What to do>
Start at the first line of the material below and retype each line through the one containing "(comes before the", exactly.

Data provided>
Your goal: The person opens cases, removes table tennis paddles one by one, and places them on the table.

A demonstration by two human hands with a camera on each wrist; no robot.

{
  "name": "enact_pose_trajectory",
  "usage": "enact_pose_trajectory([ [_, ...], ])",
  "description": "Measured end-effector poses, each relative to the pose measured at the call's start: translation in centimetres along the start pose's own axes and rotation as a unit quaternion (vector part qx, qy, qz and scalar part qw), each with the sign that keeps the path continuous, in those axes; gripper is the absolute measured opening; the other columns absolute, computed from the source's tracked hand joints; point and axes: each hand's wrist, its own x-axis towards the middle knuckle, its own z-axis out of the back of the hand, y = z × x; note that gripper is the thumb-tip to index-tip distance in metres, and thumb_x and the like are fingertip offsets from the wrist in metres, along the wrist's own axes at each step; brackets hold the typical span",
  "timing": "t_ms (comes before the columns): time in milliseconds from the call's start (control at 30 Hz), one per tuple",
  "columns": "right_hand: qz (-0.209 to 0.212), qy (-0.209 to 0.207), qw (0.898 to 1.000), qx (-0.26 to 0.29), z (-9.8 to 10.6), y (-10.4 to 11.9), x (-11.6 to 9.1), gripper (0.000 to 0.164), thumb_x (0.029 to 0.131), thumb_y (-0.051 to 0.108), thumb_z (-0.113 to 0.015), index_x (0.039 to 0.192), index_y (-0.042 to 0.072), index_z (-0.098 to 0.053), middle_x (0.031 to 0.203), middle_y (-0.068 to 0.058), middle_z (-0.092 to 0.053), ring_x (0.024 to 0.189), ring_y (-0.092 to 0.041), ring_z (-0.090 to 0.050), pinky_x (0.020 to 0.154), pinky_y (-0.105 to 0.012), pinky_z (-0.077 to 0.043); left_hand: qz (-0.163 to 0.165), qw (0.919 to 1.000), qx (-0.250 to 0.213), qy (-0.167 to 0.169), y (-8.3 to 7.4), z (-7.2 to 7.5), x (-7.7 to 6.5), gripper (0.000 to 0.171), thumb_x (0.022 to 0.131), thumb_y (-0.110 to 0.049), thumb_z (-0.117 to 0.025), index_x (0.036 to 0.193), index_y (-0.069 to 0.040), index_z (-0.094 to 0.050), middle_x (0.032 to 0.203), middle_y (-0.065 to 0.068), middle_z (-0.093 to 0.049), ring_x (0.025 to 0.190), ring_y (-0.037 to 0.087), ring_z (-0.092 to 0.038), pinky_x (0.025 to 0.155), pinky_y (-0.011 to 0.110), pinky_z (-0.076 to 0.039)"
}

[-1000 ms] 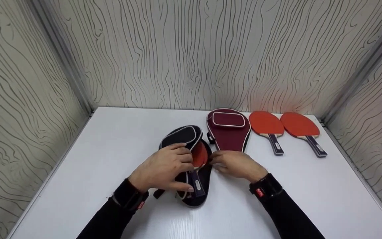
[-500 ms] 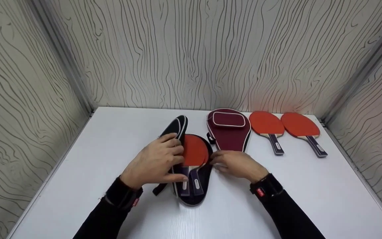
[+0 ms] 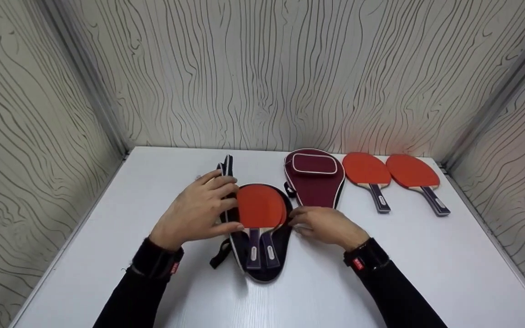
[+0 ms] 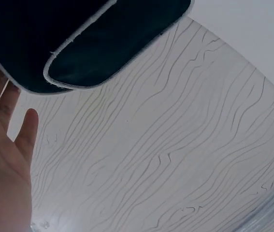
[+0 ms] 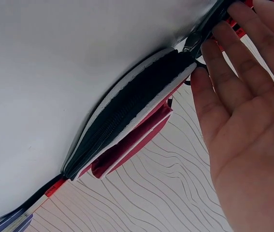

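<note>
A black paddle case [image 3: 285,241] lies unzipped on the table, its lid [image 3: 228,171] standing nearly upright on the left side. Inside rest two red table tennis paddles [image 3: 260,207], overlapping, dark handles toward the person. My left hand [image 3: 194,209] has its fingers extended against the lid's inner face, thumb held apart. In the left wrist view the lid [image 4: 108,53] shows a white-piped pocket, with part of the hand [image 4: 4,145] behind its edge. My right hand [image 3: 324,225] touches the case's right edge with its fingertips; in the right wrist view its fingers are fairly straight.
A maroon paddle case [image 3: 315,189] with a white-piped pocket lies behind my right hand. To its right are two more red paddles [image 3: 365,168], handles forward. A black strap [image 3: 221,255] sticks out left of the black case. Patterned walls [image 3: 262,91] surround the white table [image 3: 176,296].
My left hand has swung the lid leftward from partly over the paddles to nearly upright, uncovering both paddles. The right hand stays at the case's edge.
</note>
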Motion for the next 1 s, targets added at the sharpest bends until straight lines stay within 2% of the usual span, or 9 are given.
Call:
enact_pose_trajectory([
  [100, 0.001, 0.001, 1.000, 0.002, 0.0, 0.0, 0.0, 0.023, 0.100, 0.022, -0.069, 0.120, 0.020, -0.081, 0.135, 0.002, -0.073, 0.125, -0.018, -0.071, 0.104, -0.041, -0.060, 0.018, 0.9998, -0.003, -0.003, 0.9, 0.1, -0.5, 0.062, 0.100, -0.076, -0.047, 0.113, -0.024, -0.079, 0.133, 0.000, -0.071, 0.142, 0.023, -0.056, 0.132, 0.046, -0.033],
  [300, 0.004, 0.003, 1.000, 0.002, 0.0, 0.0, 0.1, 0.024, 0.100, 0.021, -0.069, 0.121, 0.020, -0.081, 0.134, 0.001, -0.073, 0.124, -0.018, -0.071, 0.104, -0.040, -0.060, 0.059, 0.9979, -0.026, -0.006, 3.2, -0.2, -1.6, 0.049, 0.097, -0.068, -0.060, 0.103, -0.024, -0.079, 0.123, -0.001, -0.073, 0.133, 0.024, -0.061, 0.130, 0.048, -0.036],
  [533, 0.008, 0.002, 1.000, 0.008, 0.1, 0.0, 0.1, 0.023, 0.100, 0.020, -0.069, 0.120, 0.020, -0.081, 0.132, 0.000, -0.074, 0.122, -0.017, -0.072, 0.102, -0.041, -0.061, 0.103, 0.9926, -0.059, 0.023, 4.8, -0.7, -2.9, 0.049, 0.099, -0.067, -0.057, 0.109, -0.025, -0.080, 0.126, -0.001, -0.073, 0.133, 0.023, -0.063, 0.126, 0.049, -0.041],
  [800, 0.011, 0.006, 1.000, -0.006, 0.0, 0.0, 0.2, 0.024, 0.101, 0.023, -0.069, 0.121, 0.020, -0.080, 0.134, 0.000, -0.073, 0.123, -0.018, -0.071, 0.101, -0.041, -0.061, 0.134, 0.9858, -0.082, 0.058, 4.9, -0.7, -3.0, 0.050, 0.099, -0.067, -0.059, 0.115, -0.025, -0.079, 0.131, -0.002, -0.073, 0.133, 0.021, -0.064, 0.126, 0.046, -0.041],
  [1000, 0.024, 0.000, 0.999, -0.021, 0.2, 0.6, 0.1, 0.023, 0.098, 0.023, -0.072, 0.119, 0.021, -0.081, 0.129, 0.004, -0.075, 0.118, -0.014, -0.073, 0.097, -0.038, -0.063, 0.117, 0.9869, -0.095, 0.057, 4.1, -0.4, -2.5, 0.046, 0.098, -0.066, -0.061, 0.116, -0.027, -0.078, 0.131, -0.001, -0.073, 0.132, 0.021, -0.065, 0.125, 0.047, -0.042],
])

Solution to this exercise>
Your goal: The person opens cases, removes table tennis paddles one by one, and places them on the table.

A demonstration by two human hands with a camera on each wrist; no robot.

{
  "name": "enact_pose_trajectory",
  "usage": "enact_pose_trajectory([ [_, ...], ])",
  "description": "Measured end-effector poses, each relative to the pose measured at the call's start: translation in centimetres along the start pose's own axes and rotation as a unit quaternion (vector part qx, qy, qz and scalar part qw), each with the sign that keeps the path continuous, in those axes; gripper is the absolute measured opening; the other columns absolute, computed from the source's tracked hand joints; point and axes: each hand's wrist, its own x-axis towards the middle knuckle, its own z-axis out of the back of the hand, y = z × x; note that gripper is the thumb-tip to index-tip distance in metres, and thumb_x and the like are fingertip offsets from the wrist in metres, along the wrist's own axes at each step; brackets hold the typical span",
  "timing": "t_ms (comes before the columns): time in milliseconds from the call's start (control at 30 Hz), one per tuple",

This answer requires nothing more.